**DIRECTIONS:** This exercise calls for the data below to be retyped exactly, minus any images.

**GIVEN INFORMATION:**

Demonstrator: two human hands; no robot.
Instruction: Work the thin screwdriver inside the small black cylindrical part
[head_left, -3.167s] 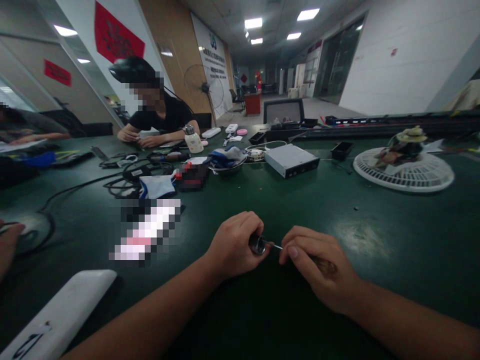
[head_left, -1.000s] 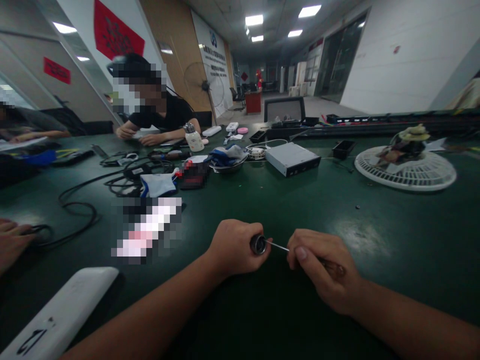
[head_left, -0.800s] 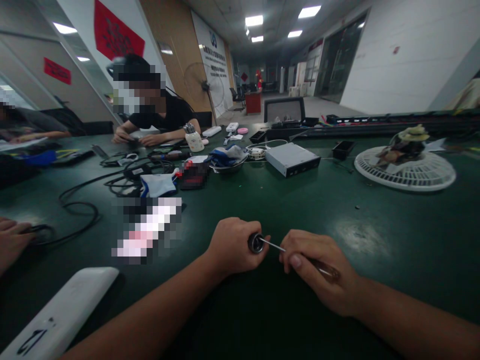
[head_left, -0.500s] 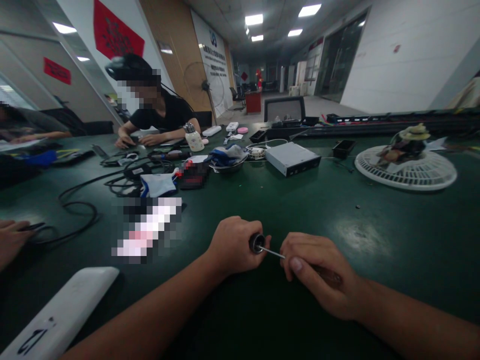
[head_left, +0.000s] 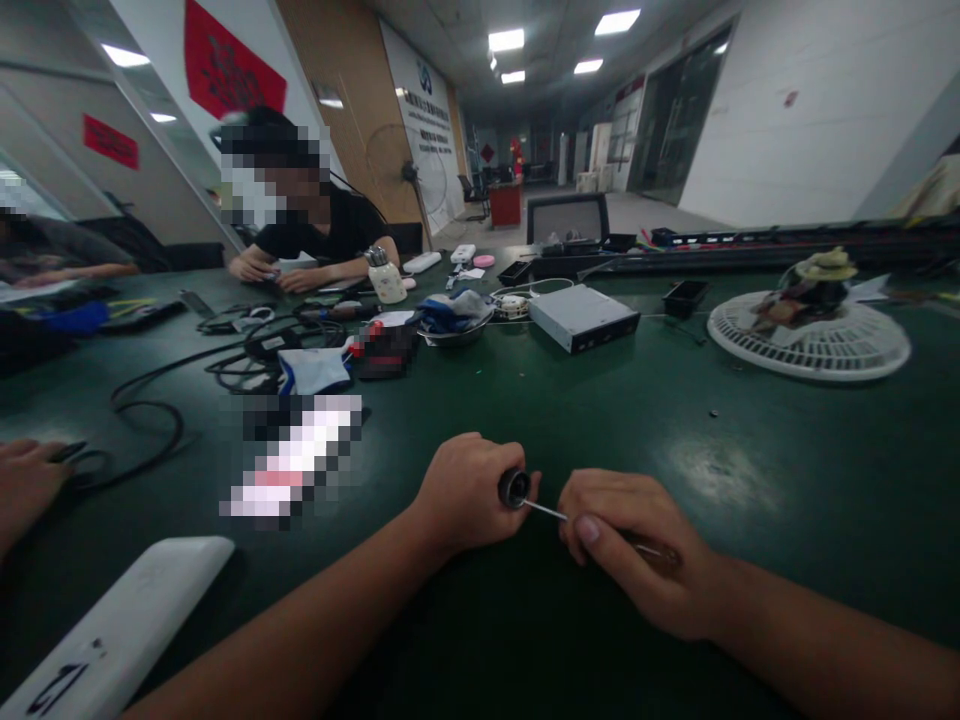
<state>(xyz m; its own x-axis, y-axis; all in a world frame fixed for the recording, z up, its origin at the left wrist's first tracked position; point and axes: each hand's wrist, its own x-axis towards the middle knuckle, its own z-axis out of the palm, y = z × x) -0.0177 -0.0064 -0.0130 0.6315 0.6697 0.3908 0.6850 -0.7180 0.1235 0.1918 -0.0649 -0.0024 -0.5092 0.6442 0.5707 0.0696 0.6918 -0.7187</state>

**TASK OUTPUT:**
Demonstrator: two human hands; no robot.
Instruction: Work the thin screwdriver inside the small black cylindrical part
[head_left, -3.167s] 
[head_left, -1.000s] 
[head_left, -0.800s] 
[head_left, -0.500s] 
[head_left, +0.000s] 
<state>(xyz m; its own x-axis, y-axis; all in a world frame fixed for the recording, z up, its origin at the left wrist's first tracked position; point and axes: each hand's wrist, its own x-axis towards the middle knuckle, its own z-axis out of the palm, y = z × x) -0.0177 -0.0064 -0.0130 0.6315 0.6697 0.3908 0.6850 -0.7180 0.1235 0.1918 -0.0649 -0.0024 -0.5092 0.6442 0.5707 0.0696 0.6918 -0.7187</state>

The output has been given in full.